Notes from the Deep Reinforcement Learning Course by HuggingFace

Notes from the Deep Reinforcement Learning Course by HuggingFace
UNIT 1. INTRODUCTION TO DEEP REINFORCEMENT LEARNING
Definition
Reinforcement learning is a framework where an agent learns by doing actions within an environment and receiving rewards
Return function
Let $r_t$ be the reward received at the time step $t$.The cumulative reward(=return) $R(\tau)$ received from time step $t$, following the trajectory $\tau$ (sequence of states/actions) with a discount rate $\gamma$ is defined by:
$R(\tau)=\sum_{k=0}^{\infty}\gamma^k r_{t+k+1}$
Policy-based and Value-based methods
The policy $\pi$ associates to a state $s$ either:
- An action $a$: deterministic policy
- A probability distribution over actions: stochastic policy
In policy-based methods, we learn $\pi$ directly: the action we need to take.
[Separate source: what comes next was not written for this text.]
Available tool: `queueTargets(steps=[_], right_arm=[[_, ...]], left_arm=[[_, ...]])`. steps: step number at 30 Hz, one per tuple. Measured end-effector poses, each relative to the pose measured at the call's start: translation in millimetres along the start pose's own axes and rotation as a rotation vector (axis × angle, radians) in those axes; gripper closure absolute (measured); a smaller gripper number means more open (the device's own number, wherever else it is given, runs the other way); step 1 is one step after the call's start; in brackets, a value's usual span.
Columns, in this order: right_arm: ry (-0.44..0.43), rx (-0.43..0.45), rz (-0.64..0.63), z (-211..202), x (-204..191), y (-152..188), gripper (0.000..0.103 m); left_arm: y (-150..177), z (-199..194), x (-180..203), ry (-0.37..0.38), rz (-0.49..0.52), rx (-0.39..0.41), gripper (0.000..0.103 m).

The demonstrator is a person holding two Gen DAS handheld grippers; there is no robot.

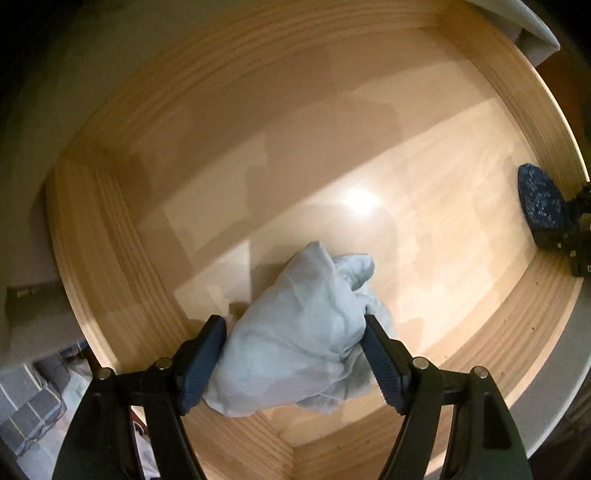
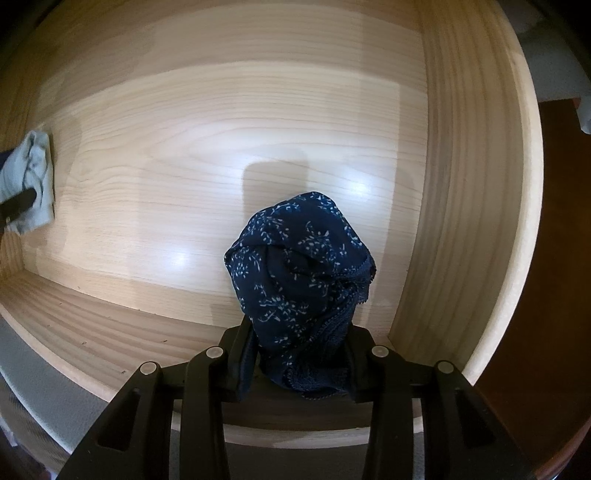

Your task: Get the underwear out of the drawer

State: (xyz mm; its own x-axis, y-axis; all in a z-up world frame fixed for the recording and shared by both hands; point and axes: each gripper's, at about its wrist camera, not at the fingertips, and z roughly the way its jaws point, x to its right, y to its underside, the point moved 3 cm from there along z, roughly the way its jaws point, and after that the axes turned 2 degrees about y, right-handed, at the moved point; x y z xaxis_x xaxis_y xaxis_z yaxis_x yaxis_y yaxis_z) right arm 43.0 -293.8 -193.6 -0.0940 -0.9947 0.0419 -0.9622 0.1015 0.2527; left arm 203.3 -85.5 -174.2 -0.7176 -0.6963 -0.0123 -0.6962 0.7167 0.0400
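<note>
A crumpled pale blue underwear (image 1: 295,339) lies on the floor of the pine drawer (image 1: 110,258), near its front corner. My left gripper (image 1: 293,321) points straight down over it, jaws wide, one pad on each side of the bundle and brushing the cloth without squeezing it. My right gripper (image 2: 299,332) is shut on a dark blue underwear with a white speckle print (image 2: 295,266), bunched up between its fingers above the drawer (image 2: 461,184) floor. That dark bundle (image 1: 539,199) also shows at the right edge of the left wrist view. The pale one (image 2: 29,173) is at the far left of the right wrist view.
The drawer floor between the two garments is bare wood. Its walls rise on all sides. A white cloth (image 1: 535,29) hangs past the far right corner. Grey patterned things (image 1: 33,402) lie on the ground outside the drawer's left. Dark brown flooring (image 2: 554,258) lies right of it.
</note>
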Motion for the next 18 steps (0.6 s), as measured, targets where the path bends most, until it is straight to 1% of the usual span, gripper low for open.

In Value-based methods, we learn a value function that maps a state to the expected return and chooses the policy maximizing it.
Let $v_{\pi}$ be the value function when we follow the policy $\pi$, $R_t$ and $S_t$ random variables, respectively the reward and state at time $t$. We choose $\pi$ to maximize:
$v_{\pi}(s)=E_{\pi}[\sum_{k=0}^{\infty}\gamma^k R_{t+k+1}|S_t=s]$